I am a licensed American Rabbit Breeders Registrar. I do not show rabbits anymore nor do I breed them. I do believe it is important that people that chose to breed rabbits do so with only purebred and genetically sound animals or that they have a thorough understanding of genetics prior to breeding. I have chosen to keep my registars license to help the 4H youth in my area. I do stay current on all breeds, varieties, show rules, regulations of the ARBA. I have spent the past 8 years focusing on rescuing and caring for PET bunnies who were no longer wanted. I am the current CEO of Little Angels Animal Sanctuary, Inc.

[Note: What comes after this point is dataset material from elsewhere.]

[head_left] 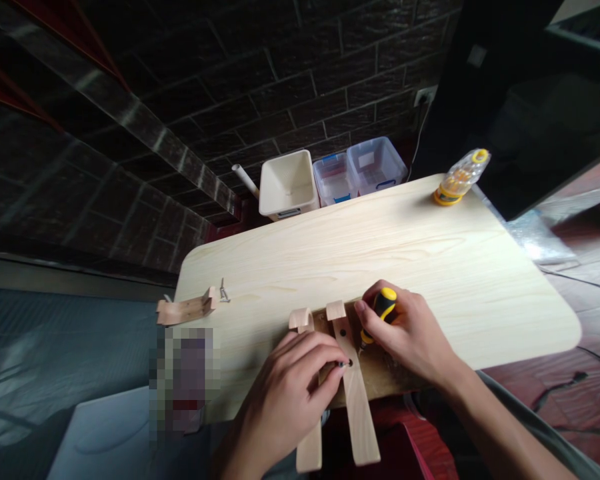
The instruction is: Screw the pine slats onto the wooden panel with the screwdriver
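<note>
Nearest me, my left hand (pixel 285 393) pinches what seems a screw (pixel 344 364) over the wooden slat (pixel 356 393), steadying it. At two o'clock, my right hand (pixel 410 337) wraps its fingers (pixel 367 317) round the screwdriver (pixel 380 310), tip down on the worktop (pixel 430 253).

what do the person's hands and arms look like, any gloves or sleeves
Both hands are bare: no gloves, rings or watch show on the left hand or the right hand. The right forearm is uncovered as far as the frame's lower edge, with no sleeve in view. Only a short stretch of the left wrist shows, also uncovered. The fingers carry no tape or markings.
</note>
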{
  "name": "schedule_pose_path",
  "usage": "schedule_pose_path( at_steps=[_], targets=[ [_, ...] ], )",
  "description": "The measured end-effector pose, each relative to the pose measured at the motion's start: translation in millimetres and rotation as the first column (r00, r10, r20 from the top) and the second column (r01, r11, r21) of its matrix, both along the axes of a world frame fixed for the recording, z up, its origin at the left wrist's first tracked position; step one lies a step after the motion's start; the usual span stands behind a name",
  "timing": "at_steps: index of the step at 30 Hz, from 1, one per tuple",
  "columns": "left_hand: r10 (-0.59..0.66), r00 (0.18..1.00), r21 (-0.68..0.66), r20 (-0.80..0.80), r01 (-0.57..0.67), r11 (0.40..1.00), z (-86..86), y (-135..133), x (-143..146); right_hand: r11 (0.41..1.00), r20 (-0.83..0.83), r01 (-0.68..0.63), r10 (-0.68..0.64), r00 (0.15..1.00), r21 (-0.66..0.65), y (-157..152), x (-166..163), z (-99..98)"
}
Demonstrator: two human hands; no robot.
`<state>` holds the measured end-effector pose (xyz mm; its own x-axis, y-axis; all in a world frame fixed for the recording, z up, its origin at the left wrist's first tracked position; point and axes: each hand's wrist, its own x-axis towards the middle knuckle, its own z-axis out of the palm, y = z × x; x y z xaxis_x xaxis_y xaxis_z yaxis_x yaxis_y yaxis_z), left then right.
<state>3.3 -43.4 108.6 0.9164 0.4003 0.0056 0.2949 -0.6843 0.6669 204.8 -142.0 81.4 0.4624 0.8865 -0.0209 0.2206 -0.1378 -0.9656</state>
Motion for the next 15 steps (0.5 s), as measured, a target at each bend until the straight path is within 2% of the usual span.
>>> schedule_pose_path(
  at_steps=[15],
  targets=[
    [0.001, 1.0, -0.022, -0.026, -0.001, 1.0, -0.3, -0.7, 0.2, 0.999, 0.004, -0.03, 0.03, 1.0, 0.03, 0.3, 0.4, -0.2]
  ],
)
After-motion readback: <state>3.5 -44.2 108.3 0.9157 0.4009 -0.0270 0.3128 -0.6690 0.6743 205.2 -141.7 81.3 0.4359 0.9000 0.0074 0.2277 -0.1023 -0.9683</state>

I was appointed CEO of the rescue organization and sanctuary in 2008. We gained our 501(c)3 IRS tax exemption status in 2012. We have taken on the task of rescuing unwanted PET rabbits as well as some farm animals. I teach genetics and health to the local youth as well as register and promote the breeding of only purebred and genetically sound animals. I rescue PET rabbits. These are rabbits that lived in peoples homes and were either surrendered to us or sent to the auction for meat. While I believe that all bunnies should be pets, I understand that people raise them for other reasons. I will answer questions from anyone, regardless of their purpose. I will reject any questions that are considered unethical or inhumane.

Little Angels Animal Sanctuary.

President and CEO of Little Angels Animal Sanctuary, Inc. I have over 10 years of experience working closely with a veterinarian that treats rabbits. We have studied and treated nearly every illness that can affect rabbits.